▶ **Exercise materials**:
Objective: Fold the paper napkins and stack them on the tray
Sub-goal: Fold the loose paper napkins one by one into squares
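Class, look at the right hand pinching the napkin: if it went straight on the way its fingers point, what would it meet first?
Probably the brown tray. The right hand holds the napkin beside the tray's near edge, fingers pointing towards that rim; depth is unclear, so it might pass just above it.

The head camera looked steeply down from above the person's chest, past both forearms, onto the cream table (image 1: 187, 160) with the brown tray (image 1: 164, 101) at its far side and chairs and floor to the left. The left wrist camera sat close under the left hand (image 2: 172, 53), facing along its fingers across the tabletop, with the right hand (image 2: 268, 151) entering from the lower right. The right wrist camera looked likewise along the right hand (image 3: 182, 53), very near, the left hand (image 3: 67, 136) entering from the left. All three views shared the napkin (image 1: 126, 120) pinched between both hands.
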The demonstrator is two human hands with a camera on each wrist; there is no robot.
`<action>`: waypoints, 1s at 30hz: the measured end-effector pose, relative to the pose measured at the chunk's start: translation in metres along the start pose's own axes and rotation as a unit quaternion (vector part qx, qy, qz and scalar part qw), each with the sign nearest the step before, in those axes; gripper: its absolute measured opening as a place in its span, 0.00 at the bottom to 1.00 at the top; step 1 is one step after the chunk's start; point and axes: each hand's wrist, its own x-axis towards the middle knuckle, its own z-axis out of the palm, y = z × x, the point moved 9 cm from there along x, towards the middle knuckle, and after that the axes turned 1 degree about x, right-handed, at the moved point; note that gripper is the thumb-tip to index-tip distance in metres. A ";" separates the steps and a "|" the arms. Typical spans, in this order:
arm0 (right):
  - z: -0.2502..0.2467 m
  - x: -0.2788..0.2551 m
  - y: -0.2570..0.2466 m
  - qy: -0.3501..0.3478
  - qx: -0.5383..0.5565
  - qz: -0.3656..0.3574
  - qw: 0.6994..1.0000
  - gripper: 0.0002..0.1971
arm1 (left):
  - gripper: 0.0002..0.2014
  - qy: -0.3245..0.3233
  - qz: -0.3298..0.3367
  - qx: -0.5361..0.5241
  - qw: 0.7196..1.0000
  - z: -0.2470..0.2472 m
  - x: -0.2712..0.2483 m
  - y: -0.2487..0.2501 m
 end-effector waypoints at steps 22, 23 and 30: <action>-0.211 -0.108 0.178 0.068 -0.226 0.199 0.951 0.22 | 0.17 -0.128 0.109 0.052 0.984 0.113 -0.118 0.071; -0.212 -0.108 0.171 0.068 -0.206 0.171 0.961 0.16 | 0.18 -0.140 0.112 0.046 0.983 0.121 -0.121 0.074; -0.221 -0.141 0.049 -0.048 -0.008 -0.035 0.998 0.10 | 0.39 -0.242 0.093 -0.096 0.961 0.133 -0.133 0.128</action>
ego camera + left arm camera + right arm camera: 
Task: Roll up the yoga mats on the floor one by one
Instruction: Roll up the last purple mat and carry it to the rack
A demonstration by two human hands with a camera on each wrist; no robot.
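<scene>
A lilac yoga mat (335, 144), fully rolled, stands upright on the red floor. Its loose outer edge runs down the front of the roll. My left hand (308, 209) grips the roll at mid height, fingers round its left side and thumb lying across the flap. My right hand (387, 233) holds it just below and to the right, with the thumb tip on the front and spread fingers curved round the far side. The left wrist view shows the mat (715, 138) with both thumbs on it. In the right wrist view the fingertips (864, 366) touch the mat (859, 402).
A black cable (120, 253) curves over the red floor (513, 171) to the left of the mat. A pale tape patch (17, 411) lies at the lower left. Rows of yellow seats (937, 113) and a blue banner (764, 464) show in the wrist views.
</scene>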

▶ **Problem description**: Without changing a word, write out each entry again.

▶ **Written answer**:
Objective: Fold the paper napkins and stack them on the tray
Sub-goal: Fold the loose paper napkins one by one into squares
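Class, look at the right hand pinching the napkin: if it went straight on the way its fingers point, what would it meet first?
Probably the brown tray. The right hand holds the napkin beside the tray's near edge, fingers pointing towards that rim; depth is unclear, so it might pass just above it.

The head camera looked steeply down from above the person's chest, past both forearms, onto the cream table (image 1: 187, 160) with the brown tray (image 1: 164, 101) at its far side and chairs and floor to the left. The left wrist camera sat close under the left hand (image 2: 172, 53), facing along its fingers across the tabletop, with the right hand (image 2: 268, 151) entering from the lower right. The right wrist camera looked likewise along the right hand (image 3: 182, 53), very near, the left hand (image 3: 67, 136) entering from the left. All three views shared the napkin (image 1: 126, 120) pinched between both hands.
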The demonstrator is two human hands with a camera on each wrist; there is no robot.
`<action>`: waypoints, 1s at 30hz: the measured end-effector pose, relative to the pose measured at the chunk's start: translation in metres along the start pose's own axes and rotation as a unit quaternion (vector part qx, qy, qz and scalar part qw), each with the sign nearest the step before, in those axes; gripper: its absolute measured opening as a place in its span, 0.00 at the bottom to 1.00 at the top; step 1 is one step after the chunk's start; point and axes: each hand's wrist, its own x-axis towards the middle knuckle, its own z-axis out of the palm, y = z × x, the point moved 9 cm from there along x, towards the middle knuckle, and after that the axes turned 1 degree about x, right-handed, at the moved point; note that gripper is the thumb-tip to index-tip distance in metres. A ";" separates the steps and a "|" the arms. Typical spans, in this order:
arm0 (right):
  - z: -0.2502..0.2467 m
  - x: -0.2788..0.2551 m
  - y: -0.2570..0.2466 m
  - qy: -0.3501..0.3478
  - qx: -0.5383..0.5565
  - qz: -0.3656..0.3574
  - qw: 0.6994..1.0000
  - gripper: 0.0002..0.1971
arm1 (left):
  - gripper: 0.0002..0.2014
  - qy: -0.3245..0.3233
  - qz: -0.3298..0.3367
  - qx: -0.5361..0.5241
  - qw: 0.7196..1.0000
  - z: -0.2470..0.2472 m
  - x: -0.2712..0.2483 m
  - y: -0.2487..0.2501 m
 end-effector waypoints at steps 22, 23 and 30: <action>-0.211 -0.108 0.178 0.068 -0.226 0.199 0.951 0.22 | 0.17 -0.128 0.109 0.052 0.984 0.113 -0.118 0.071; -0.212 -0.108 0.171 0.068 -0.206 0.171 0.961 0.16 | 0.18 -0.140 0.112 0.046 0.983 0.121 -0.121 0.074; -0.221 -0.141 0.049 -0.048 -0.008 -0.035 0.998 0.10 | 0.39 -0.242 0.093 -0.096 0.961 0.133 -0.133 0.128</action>
ego camera + left arm camera + right arm camera: 
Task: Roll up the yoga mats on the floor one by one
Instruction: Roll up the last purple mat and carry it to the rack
A demonstration by two human hands with a camera on each wrist; no robot.
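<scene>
A lilac yoga mat (335, 144), fully rolled, stands upright on the red floor. Its loose outer edge runs down the front of the roll. My left hand (308, 209) grips the roll at mid height, fingers round its left side and thumb lying across the flap. My right hand (387, 233) holds it just below and to the right, with the thumb tip on the front and spread fingers curved round the far side. The left wrist view shows the mat (715, 138) with both thumbs on it. In the right wrist view the fingertips (864, 366) touch the mat (859, 402).
A black cable (120, 253) curves over the red floor (513, 171) to the left of the mat. A pale tape patch (17, 411) lies at the lower left. Rows of yellow seats (937, 113) and a blue banner (764, 464) show in the wrist views.
</scene>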

The exercise has been answered in full.